Dry-run scenarios force payload.synthetic = true and do not publish to the runtime EventBus, create cards, or advance modes. If no guardian pack is active in Cortex Lite, Event Lab remains usable for registry/stream reading and returns GUARDIAN_PACK_UNAVAILABLE for pack-dependent inspection.

Mission Guardian injection goes through guardian-runtime-compiler. The runtime first builds a deterministic Mission Control packet (current mode, role, flowmap, obligations, events, and allowed tools), then the compiler assembles the due layers from the active pack artifacts.

The preview GET /api/projects/:projectId/mission-control/runtime-packet-preview lets developers inspect the compiled packet for a given role (solo_agent, team_leader, team_worker, team_qa, team_observer) without launching an agent session.

The CI guard npm run guardian:runtime:check verifies that long texts from guardian pack JSON files are not copied into runtime source code.
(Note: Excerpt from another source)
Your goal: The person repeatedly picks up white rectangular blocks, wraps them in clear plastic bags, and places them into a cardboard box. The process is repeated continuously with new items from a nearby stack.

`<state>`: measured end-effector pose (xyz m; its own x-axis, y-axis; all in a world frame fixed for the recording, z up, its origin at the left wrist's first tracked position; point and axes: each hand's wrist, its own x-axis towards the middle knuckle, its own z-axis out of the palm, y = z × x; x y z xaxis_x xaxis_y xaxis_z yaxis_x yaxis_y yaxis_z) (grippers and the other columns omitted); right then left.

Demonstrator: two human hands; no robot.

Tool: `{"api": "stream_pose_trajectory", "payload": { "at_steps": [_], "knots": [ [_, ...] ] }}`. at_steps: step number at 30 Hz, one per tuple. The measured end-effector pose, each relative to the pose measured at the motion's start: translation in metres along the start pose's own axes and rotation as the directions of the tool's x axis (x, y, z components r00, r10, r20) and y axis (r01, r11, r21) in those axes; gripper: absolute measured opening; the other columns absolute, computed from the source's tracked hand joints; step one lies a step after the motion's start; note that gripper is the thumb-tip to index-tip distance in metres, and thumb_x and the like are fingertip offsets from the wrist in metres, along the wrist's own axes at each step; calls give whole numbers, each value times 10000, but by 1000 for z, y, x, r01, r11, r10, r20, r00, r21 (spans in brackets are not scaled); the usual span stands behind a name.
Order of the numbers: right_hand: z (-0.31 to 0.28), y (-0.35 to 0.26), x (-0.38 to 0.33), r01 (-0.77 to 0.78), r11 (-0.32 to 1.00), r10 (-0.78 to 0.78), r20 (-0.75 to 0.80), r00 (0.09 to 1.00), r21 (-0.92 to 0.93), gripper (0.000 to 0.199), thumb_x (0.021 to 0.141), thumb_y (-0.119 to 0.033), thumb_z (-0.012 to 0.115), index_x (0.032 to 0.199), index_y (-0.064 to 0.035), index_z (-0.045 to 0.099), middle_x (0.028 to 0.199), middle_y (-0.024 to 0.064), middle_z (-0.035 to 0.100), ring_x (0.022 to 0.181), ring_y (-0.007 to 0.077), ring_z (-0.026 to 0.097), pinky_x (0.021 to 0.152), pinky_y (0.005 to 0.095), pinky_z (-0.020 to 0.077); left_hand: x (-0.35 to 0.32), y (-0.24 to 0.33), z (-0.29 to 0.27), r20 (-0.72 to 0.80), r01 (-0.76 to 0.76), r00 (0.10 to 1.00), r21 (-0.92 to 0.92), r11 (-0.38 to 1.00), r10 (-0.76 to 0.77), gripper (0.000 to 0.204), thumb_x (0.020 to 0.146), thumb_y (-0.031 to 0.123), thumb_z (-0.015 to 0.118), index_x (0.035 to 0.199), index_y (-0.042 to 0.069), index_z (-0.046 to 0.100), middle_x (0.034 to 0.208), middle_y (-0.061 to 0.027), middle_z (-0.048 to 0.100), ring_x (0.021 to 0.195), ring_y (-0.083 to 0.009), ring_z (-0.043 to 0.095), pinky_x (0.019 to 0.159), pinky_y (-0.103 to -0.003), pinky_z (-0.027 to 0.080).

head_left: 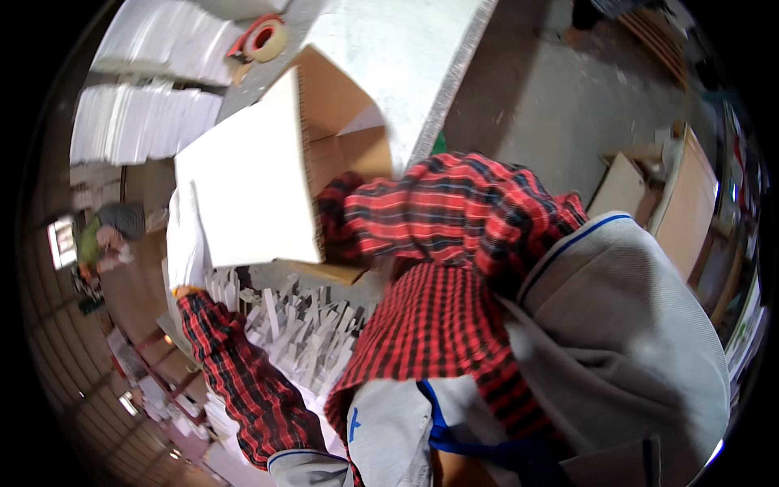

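A cardboard box (243, 187), white outside and brown inside, lies tilted at the near corner of the table with its open end facing right. My left hand (187, 231), in a white glove, holds the box along its left side. From the right, my right arm in a red and black checked sleeve (438, 211) reaches into the box's open end. The box and the sleeve hide my right hand, so its fingers cannot be made out. A brown cardboard flap (329, 272) shows below the box.
The pale tabletop (398, 49) runs away to the far side. Rolls of tape (266, 40) and stacks of white sheets (150, 122) stand at the far left. Many white strips (300, 325) stand upright below the box. Boards (682, 211) lean at the right.
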<state>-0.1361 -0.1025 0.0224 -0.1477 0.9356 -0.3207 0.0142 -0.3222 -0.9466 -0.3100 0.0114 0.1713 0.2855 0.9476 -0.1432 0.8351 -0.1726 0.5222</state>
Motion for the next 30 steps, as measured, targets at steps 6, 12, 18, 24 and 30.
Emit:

Rules and prompts live in packs; the system reads, compiles, and applies them.

  • “Mission Guardian enforces mission guardrails and makes refusals visible.”
  • Do not promise complete autonomous Mission Control embedded in arka-deck — Mission Guardian covers mission gates, not every operating policy.
  • Automatic CR integration is still in progress.
  • Consumed evidence and its schemas are defined by use cases; consuming addons must not create parallel routes.
  • Dispatch gates require ArkaDoc task document ids. A business task_id stored inside a task payload is only an alias and must not be used as the dispatch id.
  • dispatch_ready exists as a derived capability for one or more dispatchable tasks. It is no longer a global modeId: the mode remains tasking, and dispatch starts only when the runtime accepts the requested scope.
  • Cortex Lite is the source of truth for the active guardian pack artifacts. arka-deck no longer carries a hardcoded base pack in the core runtime; each governance pack includes its own mode registry, transitions, tools, complete rules, mini rules, mode rules, flowmap, event policy, UI card templates, prompt layers and document requirements.
  • Guardian pack runtime packets apply to every runtime role: solo_agent, team_leader, team_worker, team_qa and team_observer.
  • A project can run with zero or one guardian pack. Business packs provide their own dedicated guardian pack instead of overriding a shared base pack.
  • Event Lab is not a governance engine. It observes and simulates; Mission Guardian and the active guardian pack remain the authority for runtime decisions.